Failure to comply with Section 194S can result in significant consequences.

Interest for Failure to Deduct

1% per month or part thereof.

Interest for Late Deposit

1.5% per month or part thereof.

Penalty

The penalty may be equal to the amount of tax not deducted.

Late Filing Fee

₹200 per day until compliance is completed.

Common Mistakes Taxpayers Make Under Section 194S

Many crypto investors unknowingly violate TDS provisions.

Common mistakes include:

Ignoring peer-to-peer transactions.

Assuming exchanges handle all compliance.

Not checking threshold limits.

Failing to obtain PAN details.

Missing filing deadlines.

Not maintaining transaction records.

2026 Updates for Section 194S

The transition to the Income Tax Act, 2025 has streamlined various TDS reporting requirements.

Key changes include:

  • Consolidated reporting mechanisms
  • Improved digital compliance
  • Greater AIS integration
  • Enhanced transaction tracking
  • Stronger reporting obligations for VDA transactions

Taxpayers should ensure their records align with AIS and TDS reporting systems.

Compliance Checklist for Section 194S

Before filing your return, ensure:

✅ All VDA transactions recorded

✅ TDS deducted correctly

✅ PAN details verified

✅ Threshold limits reviewed

✅ Returns filed on time

✅ TDS certificates obtained

✅ AIS reviewed

✅ Crypto exchange statements reconciled

Frequently Asked Questions (FAQs)

What is Section 194S of Income Tax Act?

Section 194S requires deduction of 1% TDS on consideration paid for transfer of virtual digital assets such as cryptocurrencies and NFTs.

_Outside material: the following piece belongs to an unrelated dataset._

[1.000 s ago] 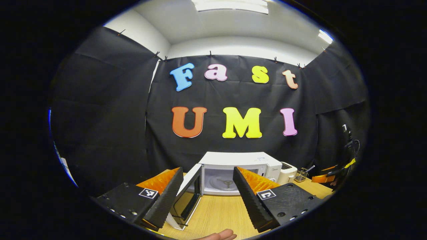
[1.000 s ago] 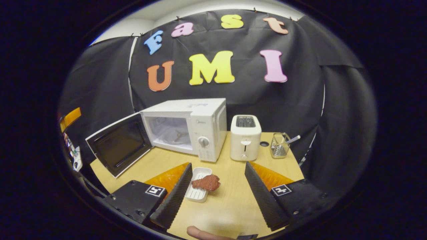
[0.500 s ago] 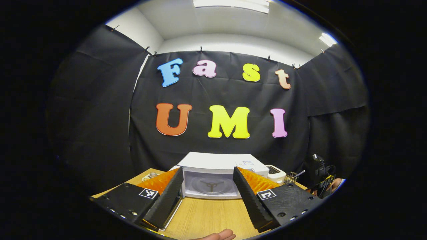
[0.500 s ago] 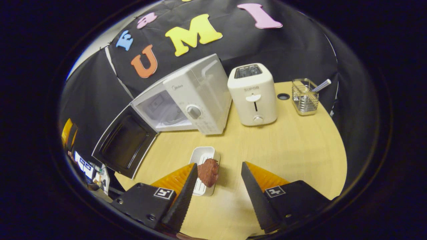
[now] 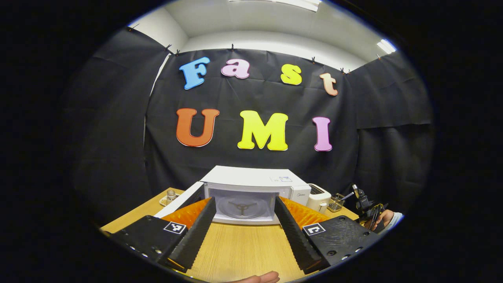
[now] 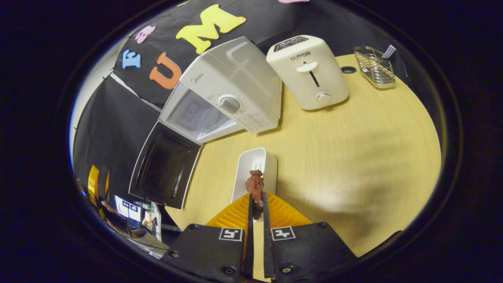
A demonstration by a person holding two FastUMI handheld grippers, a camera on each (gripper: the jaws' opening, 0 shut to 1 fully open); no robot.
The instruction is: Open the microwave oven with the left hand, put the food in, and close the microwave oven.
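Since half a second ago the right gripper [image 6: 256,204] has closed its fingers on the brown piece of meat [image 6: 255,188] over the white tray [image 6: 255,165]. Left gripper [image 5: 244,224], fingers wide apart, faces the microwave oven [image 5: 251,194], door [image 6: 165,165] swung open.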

The buyer, exchange, or specified intermediary involved in the transaction is generally responsible for deducting TDS.

The standard TDS rate is 1%. If PAN is not available, the rate may increase to 20%.

Yes. NFTs are classified as Virtual Digital Assets and fall within the scope of Section 194S.

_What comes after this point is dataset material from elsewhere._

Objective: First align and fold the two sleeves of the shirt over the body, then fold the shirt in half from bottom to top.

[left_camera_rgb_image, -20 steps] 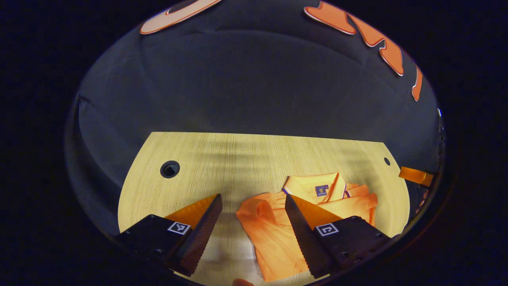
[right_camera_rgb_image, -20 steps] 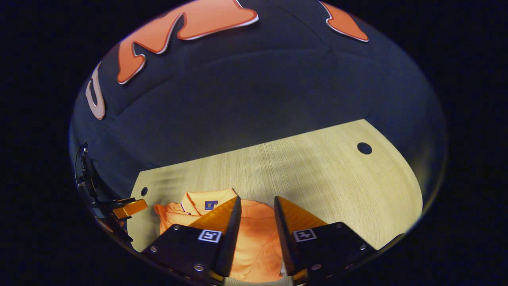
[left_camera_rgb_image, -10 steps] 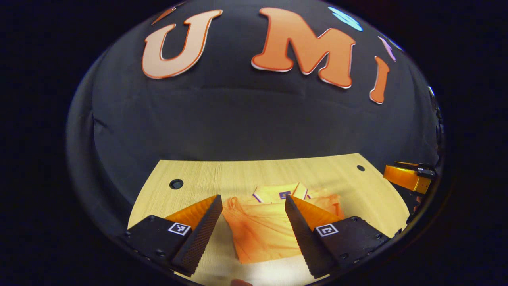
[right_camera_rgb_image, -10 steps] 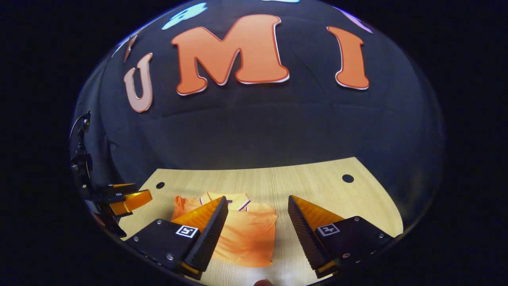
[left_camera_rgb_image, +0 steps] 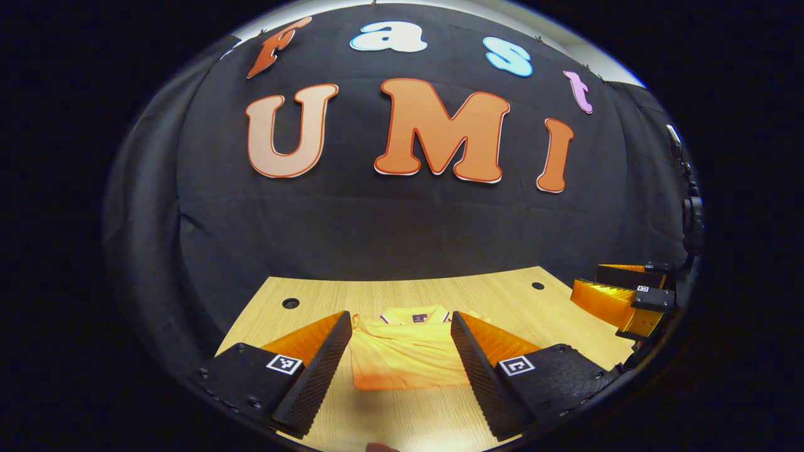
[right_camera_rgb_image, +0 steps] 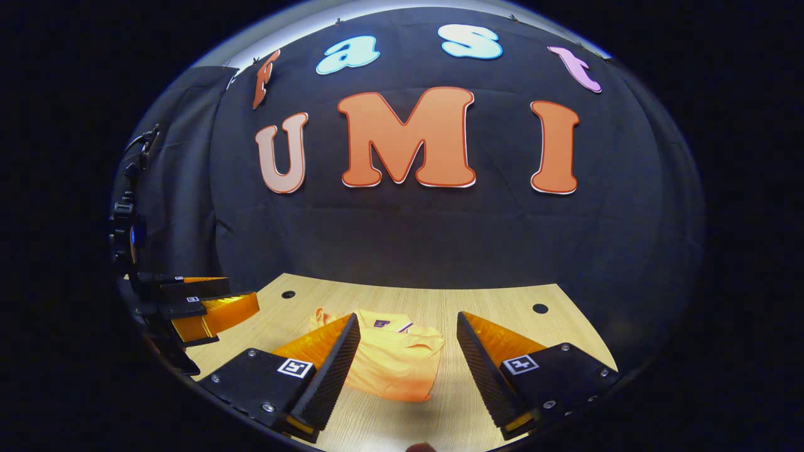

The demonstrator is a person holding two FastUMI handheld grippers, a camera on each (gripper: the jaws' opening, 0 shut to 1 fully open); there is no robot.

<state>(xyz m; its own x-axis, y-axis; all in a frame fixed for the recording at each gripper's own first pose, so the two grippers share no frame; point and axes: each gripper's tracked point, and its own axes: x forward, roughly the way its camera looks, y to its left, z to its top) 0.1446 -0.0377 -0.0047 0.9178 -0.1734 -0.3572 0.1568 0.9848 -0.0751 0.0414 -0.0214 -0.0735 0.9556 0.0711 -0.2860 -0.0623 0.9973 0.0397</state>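
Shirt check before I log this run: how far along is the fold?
Done: the shirt lies on the table as a compact folded rectangle, collar at the far edge. In hand: nothing; the left tool and right tool are open, off the cloth. Left: apparently nothing.

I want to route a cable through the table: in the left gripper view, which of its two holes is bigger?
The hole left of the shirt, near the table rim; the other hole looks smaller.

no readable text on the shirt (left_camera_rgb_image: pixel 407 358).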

Section 194S applies to virtual digital assets, whereas Section 194A applies to interest income.

Section 194S covers crypto and digital assets, while Section 194IA applies to property transactions.

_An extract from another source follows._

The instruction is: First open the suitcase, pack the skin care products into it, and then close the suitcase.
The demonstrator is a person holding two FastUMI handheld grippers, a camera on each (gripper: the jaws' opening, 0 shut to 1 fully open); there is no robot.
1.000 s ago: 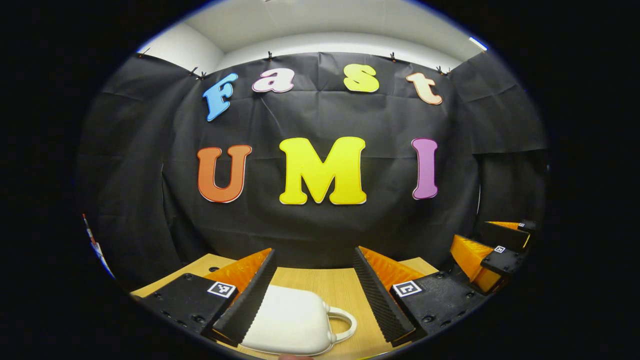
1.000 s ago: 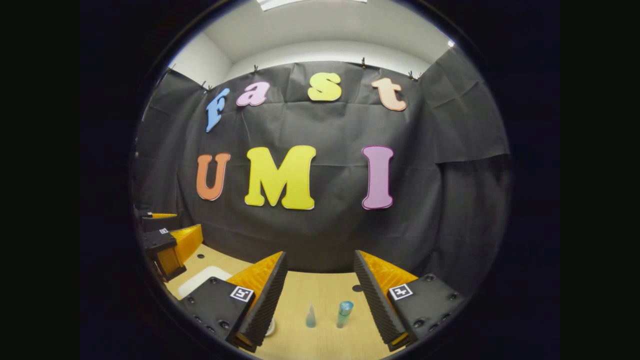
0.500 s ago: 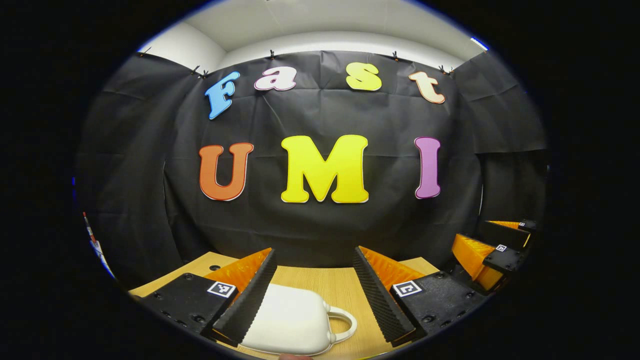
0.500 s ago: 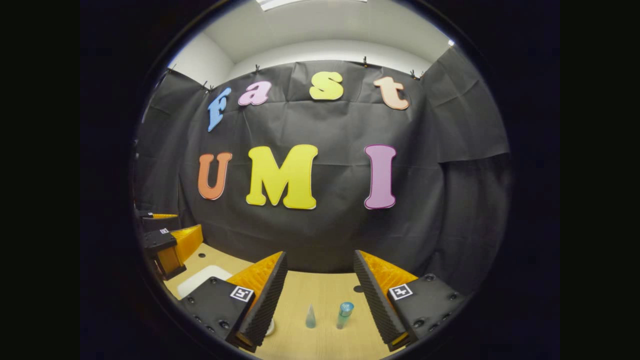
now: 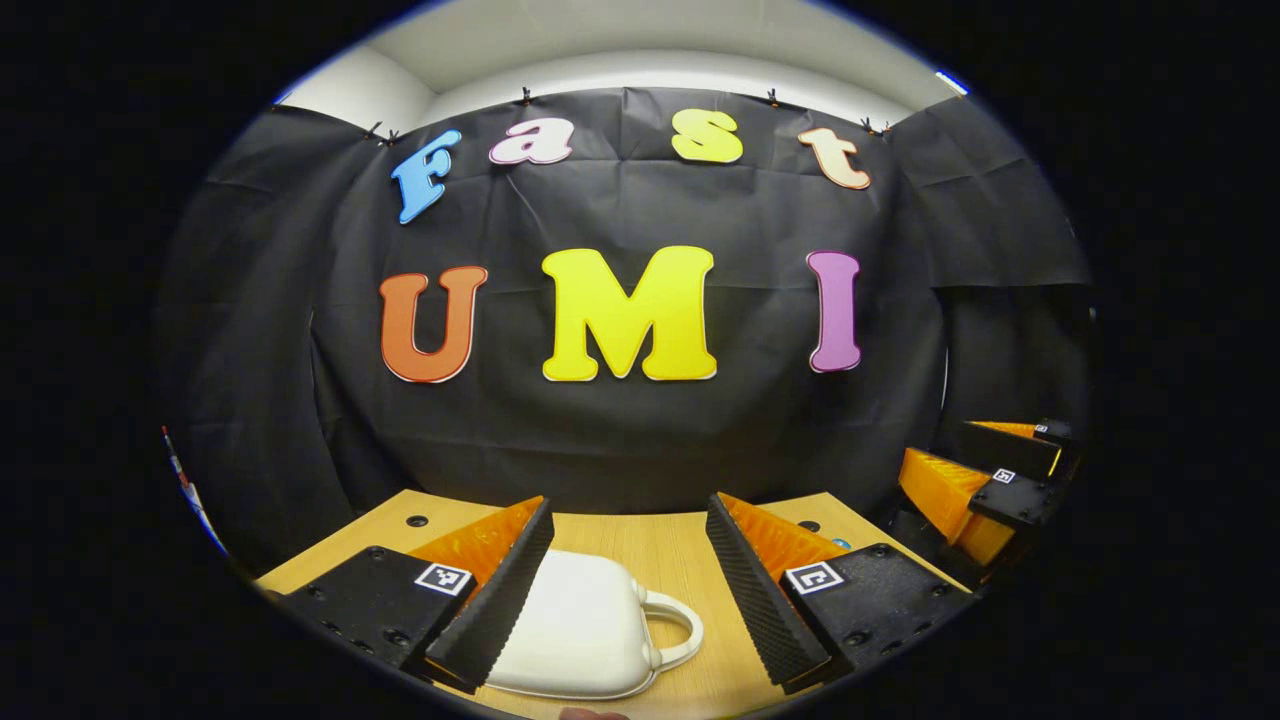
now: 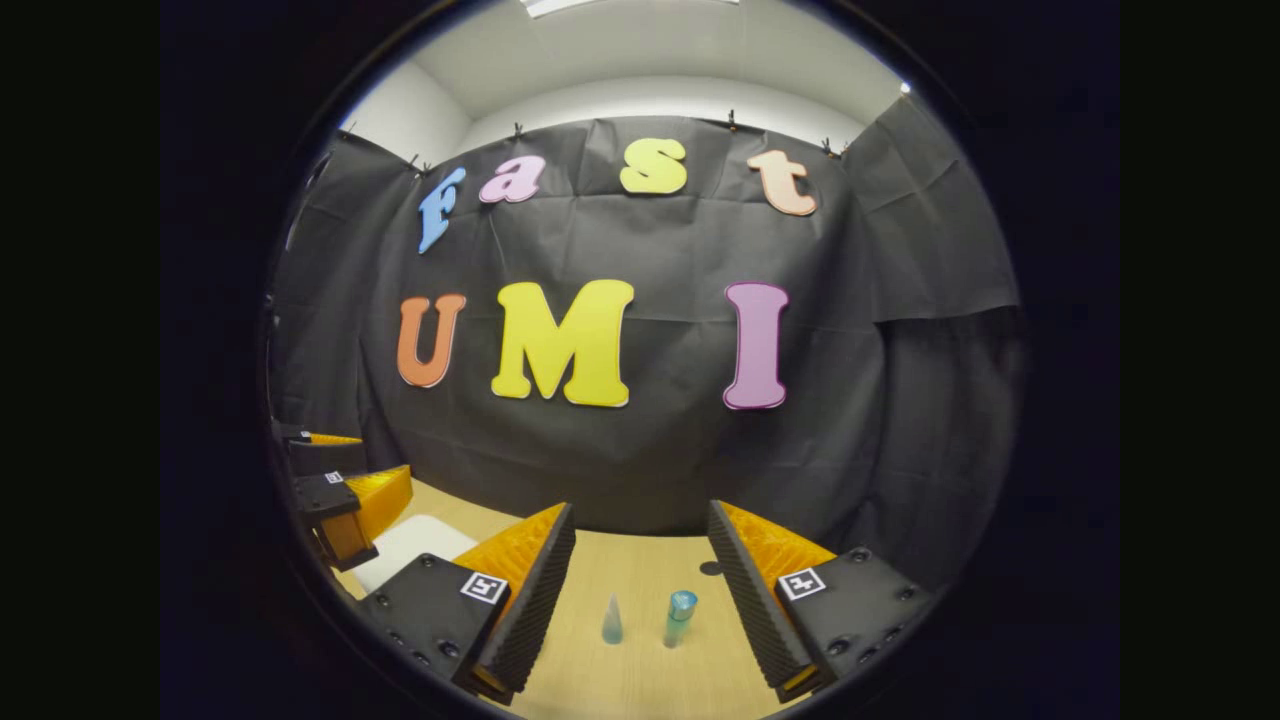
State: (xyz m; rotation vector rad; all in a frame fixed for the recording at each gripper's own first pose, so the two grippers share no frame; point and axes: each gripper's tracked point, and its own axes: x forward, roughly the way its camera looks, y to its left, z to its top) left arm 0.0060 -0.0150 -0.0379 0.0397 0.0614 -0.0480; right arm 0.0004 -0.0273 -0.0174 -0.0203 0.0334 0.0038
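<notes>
- One white suitcase [image 5: 580, 630] lies flat and closed on the wooden table [image 5: 650, 545], its looped handle [image 5: 672, 628] pointing to the right in the left gripper view. In the right gripper view a white corner of it shows at the left, just beyond the other gripper.
- Two skin care products stand upright on the table in the right gripper view: a small cone-shaped bottle [image 6: 612, 621] and, just beside it on the right, a teal tube [image 6: 679, 617] that leans slightly. They are apart from each other and well apart from the suitcase.
- The left gripper [image 5: 628, 590] hangs above the suitcase with its fingers spread wide; the left finger [image 5: 500, 600] overlaps the case's left edge in the picture, and whether it touches cannot be told. Nothing is pinched.
- The right gripper [image 6: 640, 595] is likewise spread wide, the two products showing between its fingers farther along the table, untouched.
- Each gripper shows at the edge of the other's view, also held over the table.
- Small dark round holes [image 6: 710, 568] dot the tabletop.
- A black cloth wall [image 6: 640, 460] closes off the table's far edge.
</notes>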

Yes. TDS deducted can generally be claimed as credit while filing your income tax return.

Final Thoughts

194s of income tax act

The 194S of Income Tax Act has become one of the most important compliance provisions for cryptocurrency investors, NFT traders, exchanges, and digital asset businesses in India. While the 1% TDS may appear small, non-compliance can lead to penalties, interest, and reporting issues. Understanding how Section 194S, 194A of Income Tax Act, and 194IA of Income Tax Act operate helps taxpayers remain compliant while avoiding unnecessary tax disputes. As digital asset regulation continues to evolve, maintaining proper records and following TDS obligations will be essential for every investor and business participating in India’s growing digital economy.